Идет дальше. Под чахлыми казенными акациями покуривают приготовишки, пряча найденные цигарки в картузы. «Странно, в самом деле легче!» — думает Павлик. Ведь раньше он бы ударил Брыкина, как некогда Пашку, ревел бы, бился, пожалуй, упал бы в обморок… А теперь все равно. Пусто, гладко, душа и сердце словно вынуты, в глазах только реют желтенькие, как свечечки, глазочки и розовые губы, шепнувшие: «Скорее!»

«Она, наверное, еще бедная! — думает Павлик и жалко улыбается. И опять заносится в опустевшую коробочку, что вот, наконец, сподобился, увидел. — Я был не… Я вовсе… я не был таким…»

«И вот стал!» — говорит кто-то медным голосом внутри него, и холод бежит по позвонкам спины, по рукам, по бедрам, шевелятся на голове волосы. «Я был — и стал», — повторяет себе Павел и горбится и неслышно входит в пансион. Медный голос все трепещет на сердце. «Неужели это колокольчик на занятия?» — «Уже научился., выучил — теперь кончено все».

Презрительно оглядев кривую бороду воспитателя, Павлик садится за парту.

 

 

Уже все стало ясно, если не все, то многое.

Многое виденное и слышанное ранее теперь получило какое-то новое освещение и, жутко признаться в этом, словно осмыслилось. И странно: словно ничего он не увидел, но появилось ведение — знание подошло.

Сеновал научил.

Если раньше на сердце Павлика росло только одно юное, непорочное древо жизни, теперь со дна души потянулось кверху цепкими ветвями другое — древо познания зла; потянулось и раскрыло листы — и древо жизни чистой неслышно поникло перед ним смятыми листами, покорно и неслышно.

Цепкими желтыми крючьями вдруг ухватился новый росток за струны души; и звякнуло, и порвалось сердце; правда, настоящего знания еще не было, но стояло преддверие его, и стояло оно, искаженное, изуродованное тысячелетним развратом и пошлостью растерянной и сбитой человеческой жизни.

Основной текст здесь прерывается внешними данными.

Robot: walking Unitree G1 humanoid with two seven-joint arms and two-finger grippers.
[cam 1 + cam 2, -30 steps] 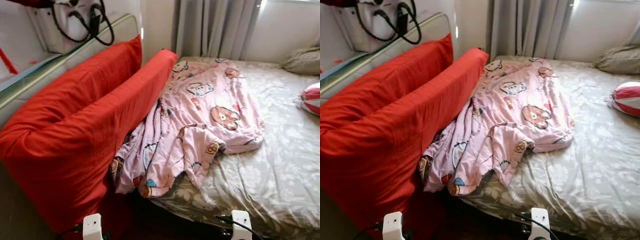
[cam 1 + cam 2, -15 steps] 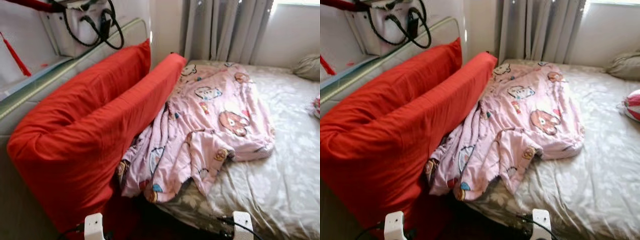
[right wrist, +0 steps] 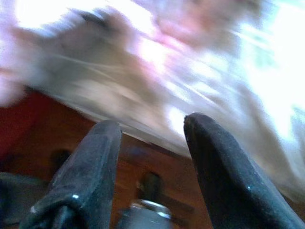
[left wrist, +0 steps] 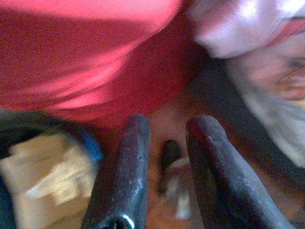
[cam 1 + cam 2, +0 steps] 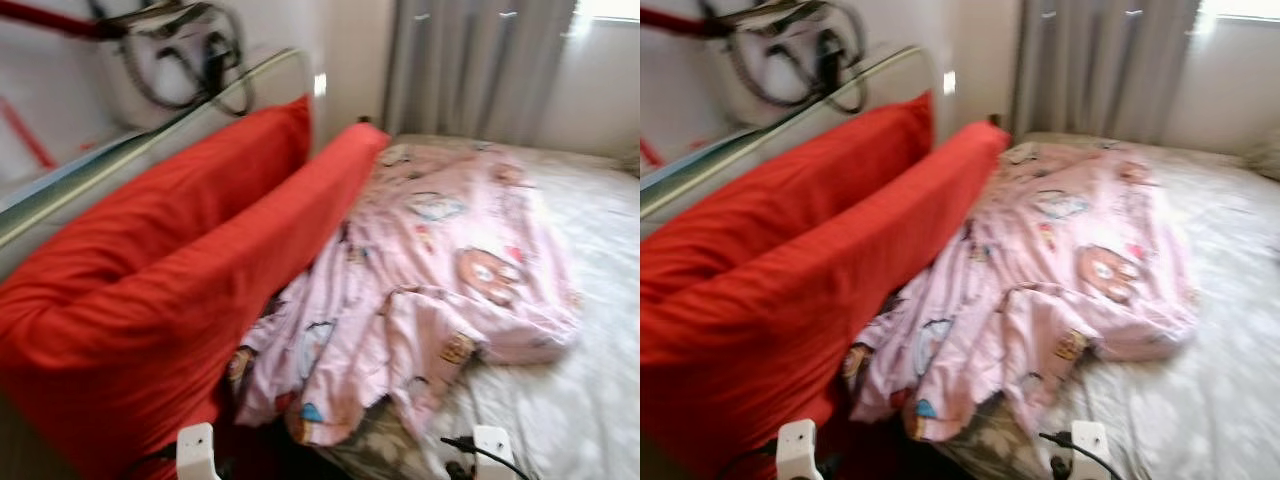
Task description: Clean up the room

Не то увидал впервые Павлик, что было в жизни, а как не должно было быть в ней. Если бы сумел он выразить тогда свою мысль, он сказал бы: грубую подтасовку жизни довелось ему увидеть впервые открывшимся взглядом; не то, какой была бы жизнь, если бы она была направлена верно, а то, какой была жизнь задавленная, затоптанная, искаженная, изуродованная тупостью, казенным равнодушием, непониманием, лицемерием и ложью.

Однако и искаженное, и отвратительное, оно вдруг раскрыло глаза. Оно объясняло: с неумолимой беспощадностью сводило к одному виденное ранее урывками, клочками; оно суммировало, как бы по клеточкам раскладывало все прежнее, беспорядочное, увиденное случайно, и приводило в систему, упорядочивало отвратительное знание в голове, заражая сердце и ум.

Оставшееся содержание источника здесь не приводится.